During his youth, Bergareche developed a deep passion not only for football, going as far as to lie about his age to participate in a youth championship in 1922, aged 12, but also for cycling, going as far as to have a fall that left him in a coma for three days in 1927, aged 17.

==Playing career==
===Athletic Bilbao===
In 1924, the 14-year-old Bergareche joined the ranks of his hometown club Deusto, becoming the youngest player in Spain to debut in a Serie A regional championship match, ahead of the likes of Josep Samitier and Ricardo Zamora, who did so at 15. His career, however, did not look promising, as Deusto was a modest club, so the duty of caring for eleven siblings forced him to leave for the United States, specifically to Akron, Ohio, where he put his studies in mercantile professorship and business teaching to good use, training in the management of large companies, and working at Firestone. Bergareche went on to become an Athletic Bilbao player in the 1925–26 season, but due to his tender age of 15, he was unable to make a single official appearance for the club's first team. In 1926, he joined Sociedad Gimnástica, with whom he played in the 1926–27 Centro Regional Championship, starting as a defender on the first matchday, which ended in a 6–0 loss to his future club Real Madrid.

In 1928, Bergareche returned to Athletic, for whom he only played five official matches, all of whom within a period of just two months, in January and February 1929, starting in the two legs of both the quarterfinals and the semifinals of the 1928–29 Copa del Rey, and then playing the opening match of the inaugural edition of La Liga on 10 February, in which he scored a first-half equaliser to help his side to a 1–1 draw with Real Sociedad at the Atotxa Stadium, thus going down in history as the author of the first-ever La Liga goal in the club's history. However, contemporary accounts disagreed on who scored the goal, with Mundo Deportivo stating that it was Victorio Unamuno, while La Vanguardia attribute it to Bergareche, and the ABC did not even named the goalscorer, describing it as "a cross from Lafuente give rise to a small melee, with the goalkeeper coming out and thus leaving the goal empty. Several players come to the shot, and finally, we see a header that sends the ball into the goal, achieving the tie, despite the clear offside that the referee doesn't want to see".

===Real Madrid===
Bergareche never again played for Bilbao as he was then forced to move to Madrid to help his father with a newly opened business, and as soon as he arrived in the capital, he was sought after by both Atlético Madrid and Real Madrid, but he ended up joining the latter because his friend Ochandiano was already there. He made his debut for the club in a friendly match against Atlético on 15 September 1929, scoring a brace to help his side salvage a 4–4 draw. In his first (and only) season at the club, he played a total of four official matches, one in the regional championship, one in the Copa del Rey, and two in the league. In total, he scored 1 goal in three La Liga matches for Bilbao and Madrid.

===Later career===
Bergareche was failing to balance training with work obligations, so even though he had signed a professional contract with Madrid worth 500 pesetas per month, his father ordered him to hang his boots. In partnership with his brother Ignacio, he worked at Bergareche y Compañía SA. Returning to his home region in 1934, he played some more football for Getxo (1934–36) and Indautxu (1940–41), having founded the latter with Jaime Olaso.

==Other sports==
In 1940, Bergareche was a boxing promoter, and in 1944, he was a state runner-up in Pala corta, a form of Basque pelota. He also presided over the Fishing Club of Lekeitio, which hosted the Spanish tuna fishing championship.

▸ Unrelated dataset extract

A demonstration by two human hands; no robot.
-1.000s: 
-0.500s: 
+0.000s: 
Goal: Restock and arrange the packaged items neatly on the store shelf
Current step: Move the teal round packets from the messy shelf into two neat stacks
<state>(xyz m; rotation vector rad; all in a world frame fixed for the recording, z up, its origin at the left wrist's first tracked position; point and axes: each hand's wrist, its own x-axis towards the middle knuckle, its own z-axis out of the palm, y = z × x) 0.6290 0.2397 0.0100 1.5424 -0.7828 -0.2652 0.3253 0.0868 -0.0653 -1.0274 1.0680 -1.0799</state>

Bergareche also served as the treasurer of the International Association of Cyclist Course Organizers, or in other words, the general director of the Vuelta a España, a position that he held for over two decades. Thus, in the 25th anniversary of this race in 1970, he was awarded the gold medal for cycling. He was also a member of the board of directors of the Spanish Cycling Federation.

==Personal life==
In 1942, Bergareche married Josefa Busquet, with whom he had at least one son, who married the daughter of Ramón Mendoza, president of Real Madrid from 1985 to 1995, and the couple had at least one son, Jacobo, a screenwriter and entrepreneur.

==Journalist career and death==
In 1945, Bergareche entered the world of journalism when he joined the company Bilbao Editorial SA, a supporter of El Noticiero Bilbaino linked to Bergareche, and a few weeks later, he was appointed advisor to El Correo Español. Three years later, in 1948, he became a councilor of Vascongada de Publications as well as an editor of El Diario Vasco from San Sebastián, becoming president of the latter in 1970.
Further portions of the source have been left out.